Though, I would agree with you if you think about it in another way: the thing about it now is not the return on the CAPITOL (as in Democrats returning to the Capitol), but the return of CAPITOL, as in, we need to take it back.
On Mar 03 08:31 PM Tetrapod wrote:
> I couldn't agree more! It seems like heads should roll. Citi, BoA,
> AIG assets should belong to the taxpayers lock, stock and barrel.
> The assets should be sold off, and new, unencumbered players should
> rise to take their place. Shareholders and bondholders should be
> washed out, and the heads of these companies should go to jail.
> Nothing can fall that fast without fraud. Most of all, the bond
> rating agencies should all be shut down, and there should be criminal
> prosecutions of SEC management. They blatently refused to do their
> job because they didn't believe in regulation.

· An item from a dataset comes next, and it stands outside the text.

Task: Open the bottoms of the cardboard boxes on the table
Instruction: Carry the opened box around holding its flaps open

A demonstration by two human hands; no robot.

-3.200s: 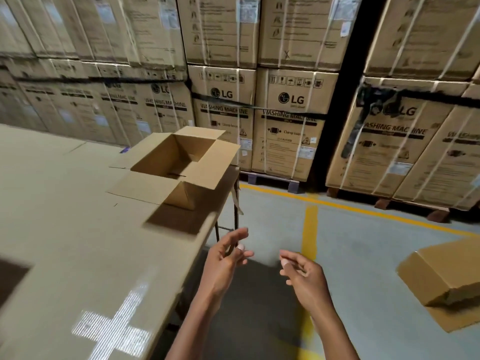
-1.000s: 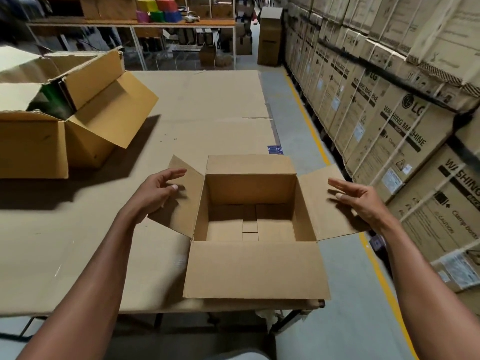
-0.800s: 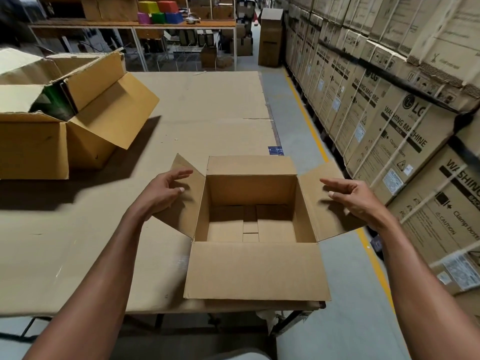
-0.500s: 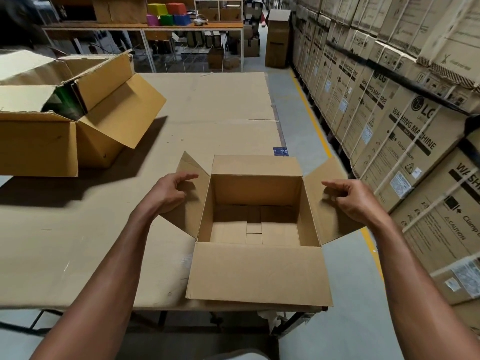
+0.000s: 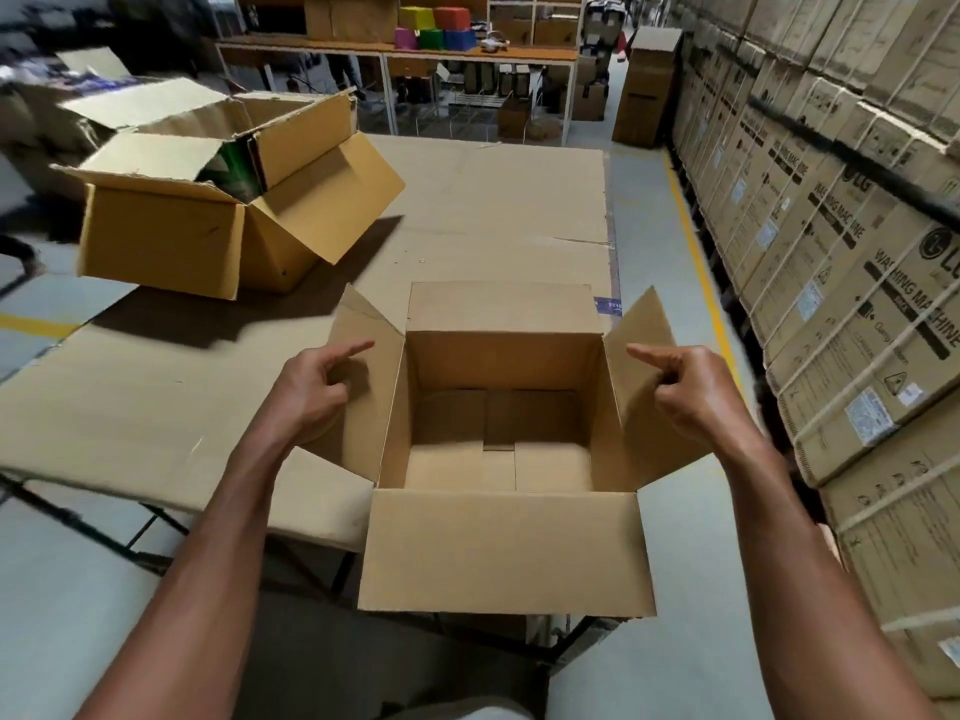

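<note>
Right at the near edge of the tabletop (image 5: pixel 467 210) sits the open cardboard box (image 5: pixel 506 558), its near flap hanging down over the edge and its far flap folded back flat. Inside, the bottom flaps (image 5: pixel 498 462) lie closed, their seams meeting in the middle of the floor. Both side flaps stand up at an angle, and a hand is on each. The left hand (image 5: pixel 311 389) grips the left flap (image 5: pixel 363 397) from outside, forefinger pointing along the cardboard, the other fingers curled against it. Across the box, the right hand (image 5: pixel 685 387) mirrors that on the right flap (image 5: pixel 647 387): forefinger stretched inward, the rest curled round the flap's edge. Further back on the left, a bigger box (image 5: pixel 166 241) sits partly off the tabletop's side, flaps splayed open, something green showing inside. Down the right runs a wall of stacked, strapped cartons (image 5: pixel 852 283) printed with washing machine labels, with a yellow floor line (image 5: pixel 696 252) alongside. At the far end, a shelf rack (image 5: pixel 395 46) carries small coloured cubes (image 5: pixel 434 27).
</note>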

On the APPALLING developments w/ our government pouring money into the public sector...it looks like I've struck a chord. Here's one post on the lilly-livered side, posted to our own indexuniverse.com site as a comment to my original article. THIS post IS conventional wisdom among economists, even most moderates (my response follows):
On Tuesday, 03 March 2009 Dennis said:
well, I agree with U, butt?
what's the alternative?
Meaning. we let them Go Bust
Millons more Get laid off, go on Not just Unemployment, but Welfare/Public Aid that will cost , they say about the same or more and Hundreds of Thousands of More Homes go Belly up..

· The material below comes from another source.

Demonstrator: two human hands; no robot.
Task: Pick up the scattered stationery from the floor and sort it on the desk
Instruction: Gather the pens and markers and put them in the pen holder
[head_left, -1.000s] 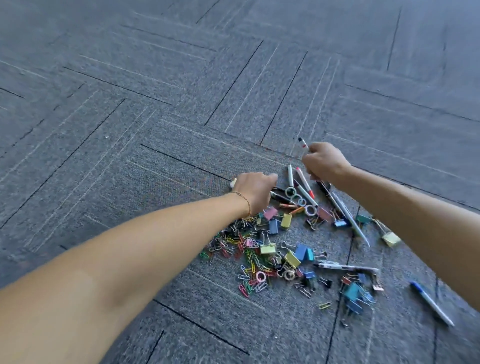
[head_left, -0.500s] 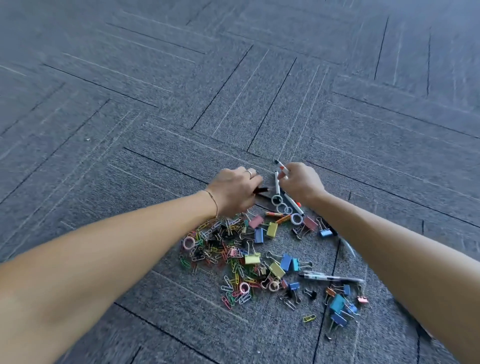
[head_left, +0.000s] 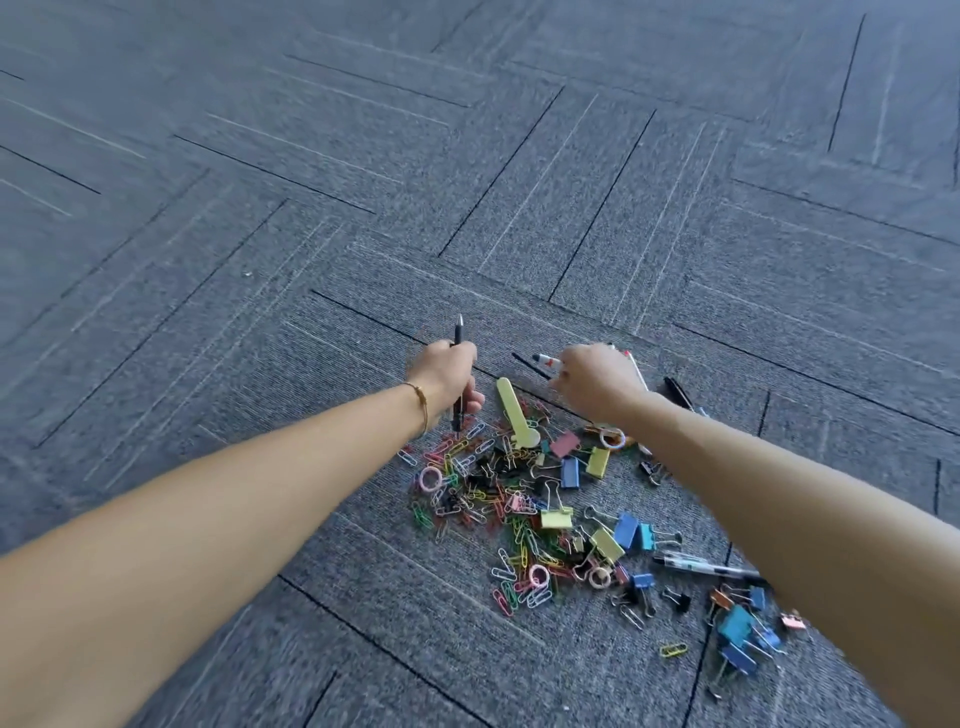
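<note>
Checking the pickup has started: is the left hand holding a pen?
Yes, the left hand grips a dark pen upright above the carpet.

The carpeted floor lies bare to the left of the left hand and beyond both hands, so a hand could set down or sweep there unhindered. Between the two forearms the ground is crowded: a dense heap of paper clips runs into binder clips, with a pale yellow strip lying at the far edge of the heap. A pen lies across the near right side, touching the right forearm, and more binder clips cluster just beyond it. A dark pen lies just right of the right hand. Near the lower left, the carpet is open again.
</note>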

and in perspective? At every $100 Billion per let's say 50 million taxpayers earning teh Ave of $50k Yr? cost about $2,000 Each..
Paying it off say over the next 5 yrs? With 5% Interest? Less than About $475 a Yr or 0.0095% of that $50k yr Income..

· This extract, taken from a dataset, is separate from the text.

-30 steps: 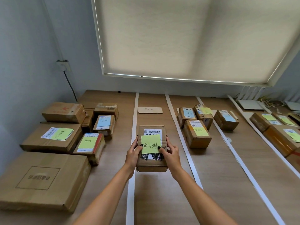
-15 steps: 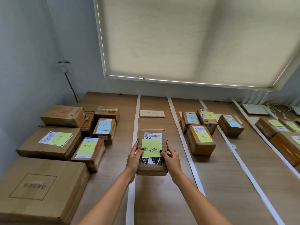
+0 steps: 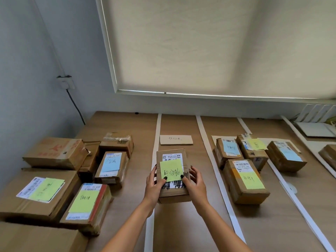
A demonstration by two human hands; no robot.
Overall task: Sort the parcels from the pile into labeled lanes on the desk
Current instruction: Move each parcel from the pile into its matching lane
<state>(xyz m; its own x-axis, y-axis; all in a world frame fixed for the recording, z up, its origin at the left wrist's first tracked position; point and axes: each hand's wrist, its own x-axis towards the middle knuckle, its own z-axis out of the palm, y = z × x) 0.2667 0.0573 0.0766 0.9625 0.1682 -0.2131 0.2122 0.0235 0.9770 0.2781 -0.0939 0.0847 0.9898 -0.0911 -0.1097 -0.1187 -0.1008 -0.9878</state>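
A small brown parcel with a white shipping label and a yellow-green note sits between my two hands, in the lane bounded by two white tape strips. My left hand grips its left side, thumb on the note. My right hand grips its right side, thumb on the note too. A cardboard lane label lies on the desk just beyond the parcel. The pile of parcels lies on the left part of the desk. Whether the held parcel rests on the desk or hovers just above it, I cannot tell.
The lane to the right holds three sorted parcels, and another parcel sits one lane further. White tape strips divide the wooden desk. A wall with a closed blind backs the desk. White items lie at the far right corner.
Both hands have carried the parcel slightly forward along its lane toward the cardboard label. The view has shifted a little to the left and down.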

Now if that cost you that to KEEP your Job? Would you be willing to pay it?
even if it allowed you to get a Decent Raise or Bonus at your Job? That raise or Bonus would more than off-set that $2k or $475 yr and beyond..
see, We can Justify Anything!
JIM WIANDT RESPONSE FROM THIS MORNING:
On Wednesday, 04 March 2009 Jim Wiandt said:
Well - this really is it, isn't it? It's the pussy-footed, weak-hearted justification of...well, anything. Because right now it IS anything goes. How does this "saving the world" project LOOK like it's going so far? To answer your question, I'd personally take a couple years of unemployment to get some spine back into this nation, into the global economy, because long-term my culture will have a tougher skin and be more reality-based in what it achieves. The great depression (and NO ONE will ever say it) gave this country CHARACTER & whipped things into shape long-term in our regulatory systems etc. That generation had SOUL. This generation has X-Boxes. Do I want a depression? Uh, no. But to sell out everything else that we believe in - is that a price we want to pay? Call me a nutcase.
Conspiracy probably plays a very small role in today's crises. Rather, there's a structural flaw for shareholders, who most often own shares through institutions (mutual funds, ETFs, pension funds, etc.). As a result, they let management get away with bloody murder - and management converts company accounts into their own piggy banks (so long as the managers concoct "earnings" - which, it turns out, with the right leverage process isn't too hard to do).